INSTRUCTIONS TO FOLLOW: Give the lines again exactly as they appear, from the first line of the listing through the line containing "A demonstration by", and omit every picture.
[AVAILABLE DATA Boundary: Start]
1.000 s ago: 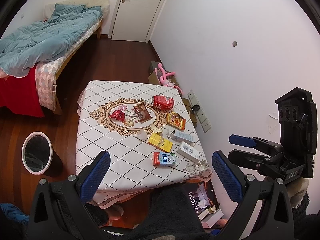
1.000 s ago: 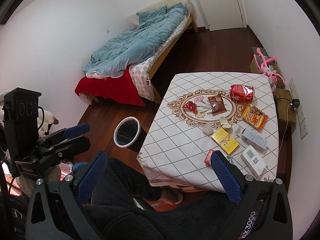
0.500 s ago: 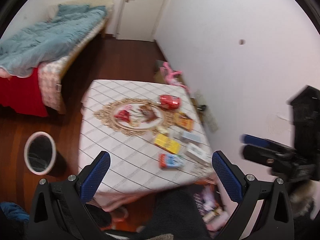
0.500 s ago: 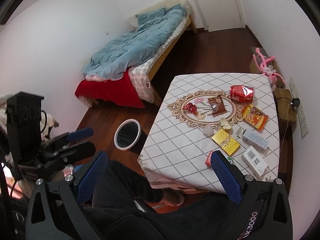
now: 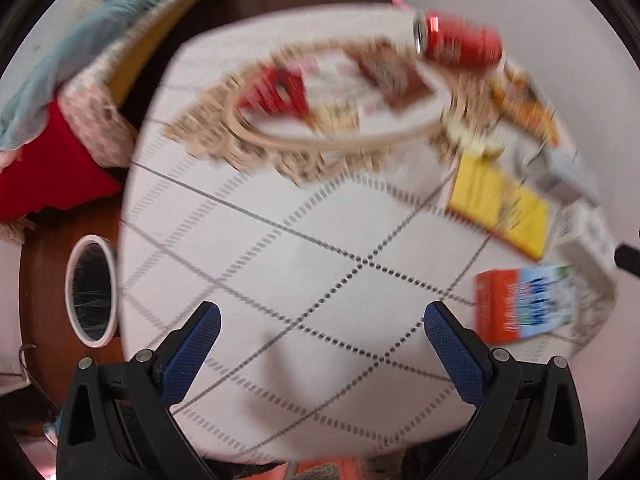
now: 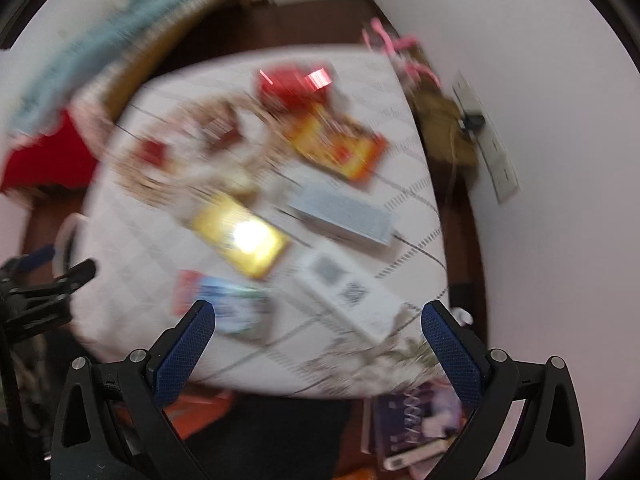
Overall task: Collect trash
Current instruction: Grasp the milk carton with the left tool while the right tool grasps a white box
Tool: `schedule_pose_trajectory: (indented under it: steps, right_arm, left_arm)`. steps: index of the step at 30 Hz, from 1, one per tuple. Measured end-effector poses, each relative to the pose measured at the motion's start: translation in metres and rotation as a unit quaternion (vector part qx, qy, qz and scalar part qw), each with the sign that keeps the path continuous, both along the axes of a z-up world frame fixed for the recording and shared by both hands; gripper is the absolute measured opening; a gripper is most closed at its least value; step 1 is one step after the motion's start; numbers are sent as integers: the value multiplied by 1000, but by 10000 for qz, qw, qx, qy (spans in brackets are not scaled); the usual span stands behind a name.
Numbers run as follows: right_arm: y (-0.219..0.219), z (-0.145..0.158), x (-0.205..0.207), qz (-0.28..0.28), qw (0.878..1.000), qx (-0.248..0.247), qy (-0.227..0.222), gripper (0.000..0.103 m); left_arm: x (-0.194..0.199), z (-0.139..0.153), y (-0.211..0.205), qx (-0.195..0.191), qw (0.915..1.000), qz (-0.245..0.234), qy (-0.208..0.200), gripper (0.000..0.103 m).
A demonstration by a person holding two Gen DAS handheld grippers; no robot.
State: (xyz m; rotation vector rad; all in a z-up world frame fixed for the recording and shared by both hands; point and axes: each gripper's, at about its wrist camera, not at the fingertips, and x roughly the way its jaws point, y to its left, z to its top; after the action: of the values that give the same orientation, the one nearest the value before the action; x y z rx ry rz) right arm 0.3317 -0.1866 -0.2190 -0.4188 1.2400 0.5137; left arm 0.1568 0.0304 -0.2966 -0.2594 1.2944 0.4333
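Both views are motion-blurred. Trash lies on a table with a white diamond-pattern cloth: a red can on its side, a red wrapper, a brown wrapper, an orange snack bag, a yellow carton, an orange-and-blue drink carton and two white boxes. My left gripper is open and empty, low over the table's near side. My right gripper is open and empty above the table's near right corner; the white box lies between its fingers.
A white-rimmed waste bin stands on the wooden floor left of the table. A bed with a blue duvet is at the far left. The wall with sockets runs along the right. Books lie below the table's corner.
Both grippers have dropped from high above down close to the table, so the trash looks much larger. Both stay open and empty.
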Motion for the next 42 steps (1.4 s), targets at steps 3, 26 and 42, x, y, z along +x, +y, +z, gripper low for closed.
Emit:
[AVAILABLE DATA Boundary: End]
SOLUTION TO THE EXERCISE:
1.000 s ago: 
1.000 s ago: 
0.500 s ago: 
0.500 s ago: 
now: 
now: 
Overall task: Collect trash
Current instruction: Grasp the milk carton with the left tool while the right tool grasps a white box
Tool: `schedule_pose_trajectory: (indented under it: steps, right_arm, left_arm)`. steps: index of the step at 30 Hz, from 1, one per tuple. Measured end-effector poses, each relative to the pose measured at the motion's start: translation in metres and rotation as a unit quaternion (vector part qx, qy, qz and scalar part qw), each with the sign that keeps the path continuous, both along the axes of a z-up world frame fixed for the recording and shared by both hands; gripper is the absolute measured opening; a gripper is most closed at its least value; step 1 is one step after the motion's start; numbers are sent as integers: the value multiplied by 1000, but by 10000 for qz, qw, qx, qy (spans in brackets are not scaled); the usual span stands behind a name.
Numbers run as follows: right_arm: y (-0.219..0.219), z (-0.145..0.158), x (-0.205..0.207), qz (-0.28..0.28), qw (0.878..1.000), qx (-0.248..0.247), qy (-0.227..0.222), gripper (0.000..0.103 m); left_arm: x (-0.194..0.199), z (-0.139..0.153), y (-0.211..0.205), qx (-0.195..0.191), qw (0.915..1.000), qz (-0.245..0.234), qy (-0.208..0.200), gripper (0.000..0.103 m).
A demonstration by a person holding two Gen DAS handheld grippers; no robot.

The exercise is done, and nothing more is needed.